Notes d’espoir, Charles Officer, offert par l’Office national du film du Canada
Nous avons également inclus des films qui ont entrepris de remédiatiser, voire de subvertir les archives d’auteur et les récits officiels. L’un des films que nous avons projetés au cours de notre examen des archives et des contre-archives était Trois mille (2017), d’Asinnajaq, une réappropriation artistiquement et politiquement saisissante de plans d’archives, notamment des images tirées de la collection même de l’ONF et de films de propagande coloniale. Dans ce court métrage, la cinéaste inuite utilise la juxtaposition et l’animation comme méthodes de contre-archivage, superposant à certains moments des séquences trouvées à des séquences animées pour faire connaître trois millénaires de vie inuite, tout en proposant simultanément des spéculations sur l’avenir des Inuits.

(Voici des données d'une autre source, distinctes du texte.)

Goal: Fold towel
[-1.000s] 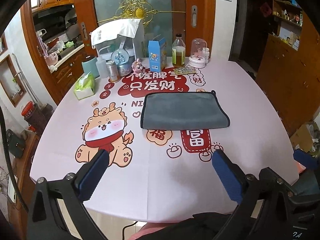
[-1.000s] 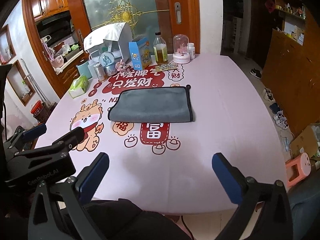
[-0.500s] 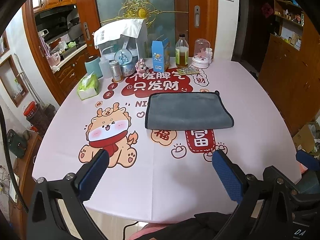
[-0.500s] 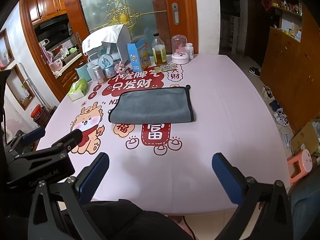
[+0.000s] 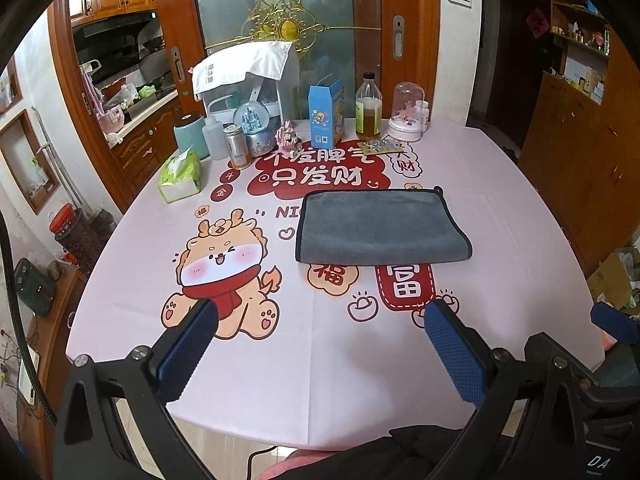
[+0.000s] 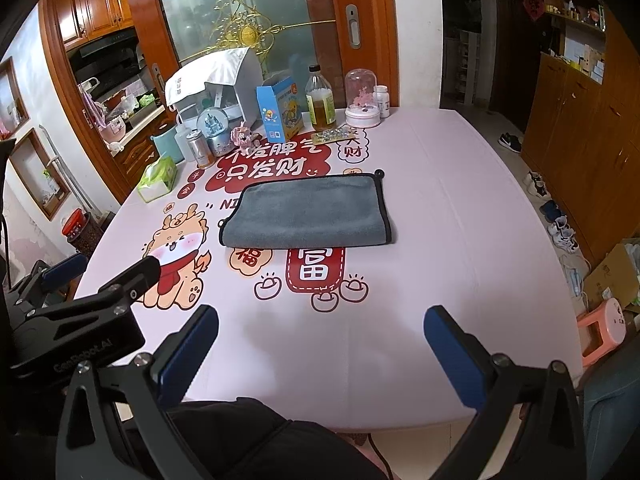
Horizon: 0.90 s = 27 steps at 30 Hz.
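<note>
A grey towel [image 5: 380,226] with a black edge lies folded flat in the middle of the pink printed tablecloth [image 5: 320,360]. It also shows in the right wrist view [image 6: 310,212]. My left gripper [image 5: 320,320] is open and empty, held above the table's near edge, well short of the towel. My right gripper [image 6: 320,320] is open and empty too, near the front edge. The left gripper's body shows at the left of the right wrist view [image 6: 80,320].
At the table's far side stand a tissue pack [image 5: 180,176], a teal cup [image 5: 190,134], a tin [image 5: 238,146], a snow globe [image 5: 254,126], a blue box [image 5: 326,118], an oil bottle [image 5: 368,108] and a glass dome [image 5: 406,114]. A pink stool [image 6: 604,328] stands on the floor at right.
Both grippers have drawn back and risen a little from the table; the towel looks slightly farther away. The towel has not moved. Both grippers stay open.
</note>
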Motion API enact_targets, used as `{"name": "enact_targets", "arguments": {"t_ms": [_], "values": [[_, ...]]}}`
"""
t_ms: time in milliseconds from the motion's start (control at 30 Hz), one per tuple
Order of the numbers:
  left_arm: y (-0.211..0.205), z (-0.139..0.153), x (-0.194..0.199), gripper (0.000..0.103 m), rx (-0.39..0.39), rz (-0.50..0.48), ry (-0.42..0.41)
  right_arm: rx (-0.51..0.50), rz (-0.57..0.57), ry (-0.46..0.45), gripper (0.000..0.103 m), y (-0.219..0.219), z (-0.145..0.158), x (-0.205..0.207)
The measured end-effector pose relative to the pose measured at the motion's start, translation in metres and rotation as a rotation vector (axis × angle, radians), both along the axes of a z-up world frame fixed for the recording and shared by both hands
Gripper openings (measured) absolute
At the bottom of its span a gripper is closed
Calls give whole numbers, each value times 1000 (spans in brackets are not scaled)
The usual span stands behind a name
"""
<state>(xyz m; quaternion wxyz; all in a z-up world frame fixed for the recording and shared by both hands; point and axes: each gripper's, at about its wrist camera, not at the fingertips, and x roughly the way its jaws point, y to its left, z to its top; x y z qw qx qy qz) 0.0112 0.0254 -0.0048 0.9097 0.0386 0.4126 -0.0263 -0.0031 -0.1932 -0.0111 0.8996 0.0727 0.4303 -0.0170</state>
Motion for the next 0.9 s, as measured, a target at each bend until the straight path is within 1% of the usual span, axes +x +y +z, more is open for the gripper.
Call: {"name": "enact_targets", "arguments": {"t_ms": [900], "values": [[-1,3,5,102,4,5,7,3,-7,14,103,0,-5,3]]}}
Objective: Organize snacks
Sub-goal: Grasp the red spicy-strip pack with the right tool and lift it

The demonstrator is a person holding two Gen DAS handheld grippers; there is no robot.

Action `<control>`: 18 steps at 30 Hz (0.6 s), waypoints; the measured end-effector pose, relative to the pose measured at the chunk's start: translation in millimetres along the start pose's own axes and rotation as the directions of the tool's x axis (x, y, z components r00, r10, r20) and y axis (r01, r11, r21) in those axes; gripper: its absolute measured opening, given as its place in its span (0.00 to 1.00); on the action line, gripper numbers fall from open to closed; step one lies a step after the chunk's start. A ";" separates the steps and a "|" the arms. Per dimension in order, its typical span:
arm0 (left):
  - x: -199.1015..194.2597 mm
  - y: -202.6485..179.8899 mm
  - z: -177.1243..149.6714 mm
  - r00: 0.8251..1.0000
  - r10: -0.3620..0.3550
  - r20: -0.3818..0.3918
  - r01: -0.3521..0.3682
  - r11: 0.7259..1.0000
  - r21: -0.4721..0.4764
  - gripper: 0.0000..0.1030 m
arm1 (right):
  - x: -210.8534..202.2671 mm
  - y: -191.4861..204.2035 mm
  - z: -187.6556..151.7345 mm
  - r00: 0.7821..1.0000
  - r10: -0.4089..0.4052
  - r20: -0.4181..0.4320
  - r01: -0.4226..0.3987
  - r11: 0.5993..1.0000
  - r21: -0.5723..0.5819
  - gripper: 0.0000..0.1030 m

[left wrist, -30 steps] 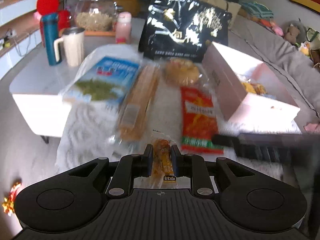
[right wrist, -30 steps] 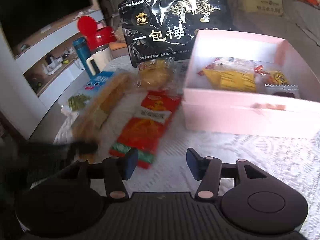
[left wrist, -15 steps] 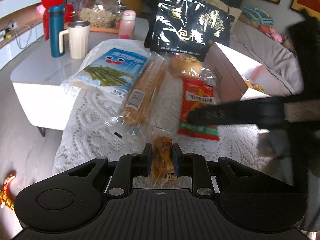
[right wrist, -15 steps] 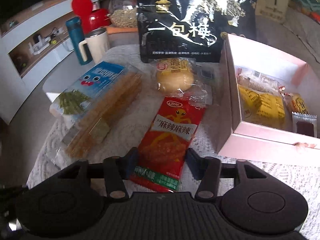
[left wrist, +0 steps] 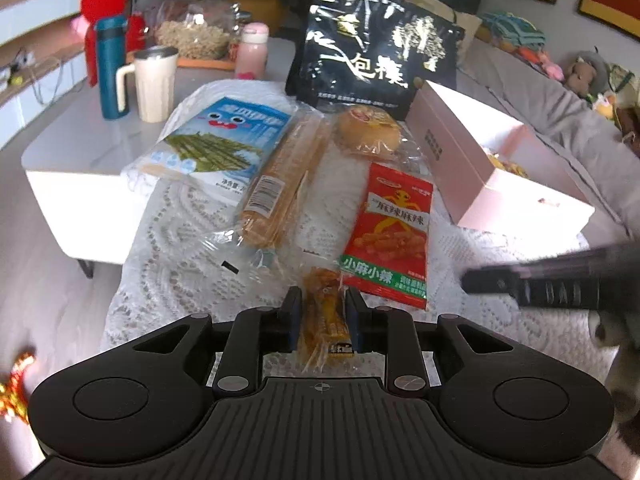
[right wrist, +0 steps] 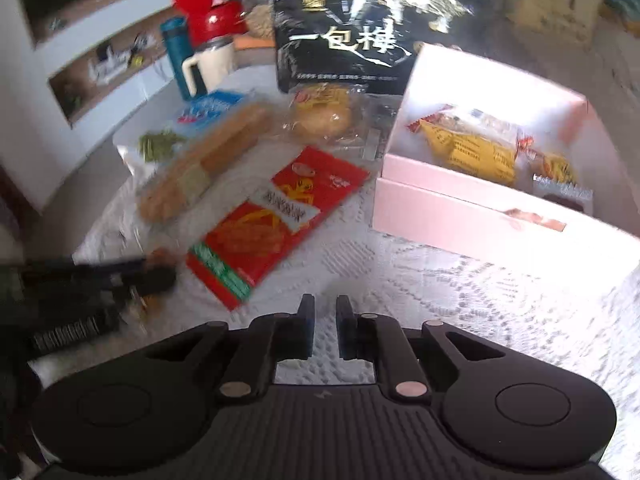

Trois mille, Asinnajaq, offert par l’Office national du film du Canada
Malgré l’intitulé du cours, notre objectif ultime était de mettre en question le concept de « nouveau » et d’analyser plutôt la façon dont les films et les supports interactifs de non-fiction « émergents » reprennent des expressions antérieures des médias participatifs. Le projet Highrise, de Katerina Cizek, qui comprend One Millionth Tower (en anglais seulement) et Universe Within (en anglais seulement), porte le flambeau des modes et des idéaux participatifs épousés par le programme CFC/SN, tout en étendant ces formes de narration non linéaire et cocréative à l’horizon toujours insaisissable des hiérarchies floutées entre artistes et public.
Il s’est révélé providentiel d’avoir à portée de main le catalogue numérique de l’ONF pendant une année d’enseignement et d’apprentissage en ligne. Outre la flexibilité offerte par la plateforme, nous avons pu réfléchir au support technologique lui-même, une autre préoccupation de notre séminaire. Le portail CAMPUS de l’ONF nous a permis d’approfondir nos discussions sur l’importance des formes de participation et d’engagement rendues possibles par la technologie — de la caméra portative utilisée par la série CFC/SN dans les années 1960 aux plateformes web non linéaires plus actuelles — dans les récits répandus sur la nation et la citoyenneté. Bien que l’ONF n’ait pas été le seul point de mire de notre séminaire, il a fini par fournir un point de départ crucial pour examiner comment l’histoire et l’avenir des supports canadiens de non-fiction sont activement vécus et façonnés en ce moment même.
May Chew est professeure adjointe à l’École de cinéma Mel-Hoppenheim et au Département d’histoire de l’art de l’Université Concordia.